Question: Where is H. Autosport located?
Answer: It is in Sydney in Australia.
Question: Who wrote this note?
Answer: I suspect that Grandpa [the applicant’s father’s nickname] or Grandpa’s son [i.e. the applicant] wrote the note. The first name of his son is Nick. Vidgen is Grandpa’s last name.”
Question: How long have you had the note with the text H. Autosport?
Answer: I reckon that I was given that note four months before my arrest. Four of us, that is to say A., Grandpa, his son Nick, and I, went for dinner at a Chinese restaurant in North Amsterdam. I don’t know whether Grandpa or Nick wrote the note with the address, but at any rate A. then gave the note to me.
Question: What did you do with the Australian address ‘H. Autosport’?
Answer: I phoned it through to H.
Question: What was the real intention of shipping engines to Australia in shipping containers?
Answer: To transport XTC pills to Australia in the engines.”
q) a translation from German into Dutch of an interview of M. conducted by the same German police officer on 20 February 2002, from which it appears that a recording of a conversation held inside a motor car is played back to M., after which the following is said:
“Question: Where were you going when you held the conversation to which we have just listened?
Answer: We were on our way to a Greek restaurant.
Question: Who attended the meeting?
Answer: I, A., W. and the aforementioned Grandpa. Later on we were joined in the restaurant by H.
Question: What did you discuss there?
Answer: We discussed the engines.
Question: What is the relationship between these people?
Answer: I will now describe it as follows: A. is in touch with Grandpa. A. is also in touch with W. A. needs M. because M. can supply the pills. Grandpa has the address where the pills have to be delivered. Grandpa’s son then knows where to pick up the stuff. Grandpa and his son are in this together.
Question: Did Grandpa’s son know what was in the engines?
Answer: Yes, he just did not know how much was in them. Neither did I.
Question: Whose idea was it to organise the transport in this way?
Answer: A. had the contact and the address in Australia. W. knows K., who has a car breaker’s yard. I believe it was their idea.
Question: Who were you going to meet on 3 December 2001?
Answer: A. had an appointment that day with Grandpa and H. Earlier Ma. had asked Ba. whether Q. could drive a white van. A. had asked me to phone L. L. was to drive along in his black car. He was to drive in front of the van. We had all arranged to meet in front of the W. Hotel. Q. was there already with the van. A. and I had already gone to the W. Hotel with the white Volkswagen Bora. A. and I got into L.’s car. The white van was meant to follow us. Next we went to the V. Hotel near the town of H. [in the Netherlands]. There we parked the cars. Grandpa was already there. A. and Q. joined Grandpa at his table. They were later joined by H. H. then went outside and drove off with the white van. It was his job to load the engines into the van. I don’t know where he wanted to collect the engines, that kept changing all the time. Sometimes from Ka., then from He., Ka.’s brother. Q. had to go with him.
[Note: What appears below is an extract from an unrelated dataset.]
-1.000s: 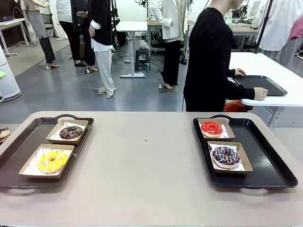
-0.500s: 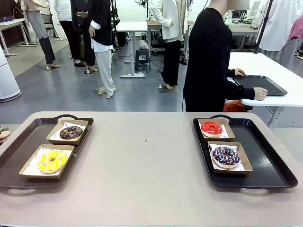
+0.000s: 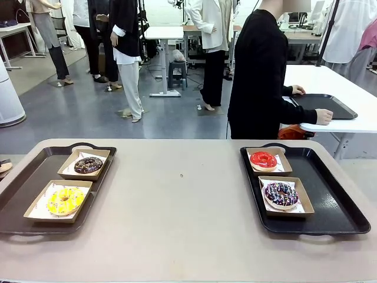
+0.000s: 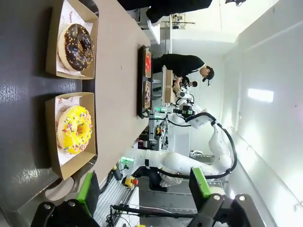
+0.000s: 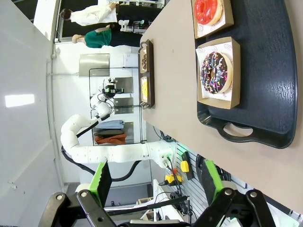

The next meeting was in the industrial area of the town of H. It was about an hour before H. arrived with the white van. The engines were on board. I reckon that there were eight. The XTC tablets were inside the engines. After H. had come back with the van, Q. got into it. H. and Grandpa got into the Mercedes and L., A. and I got into the black Opel. We followed Grandpa and H. Then H. and Grandpa drove into the breaker’s yard. I later understood from the file that the yard was called R. and was located in E. (a location in Germany). After Grandpa and H. had driven into the yard, A. and I turned back and retraced our route and drove past the yard one more time. We then drove back to the Netherlands.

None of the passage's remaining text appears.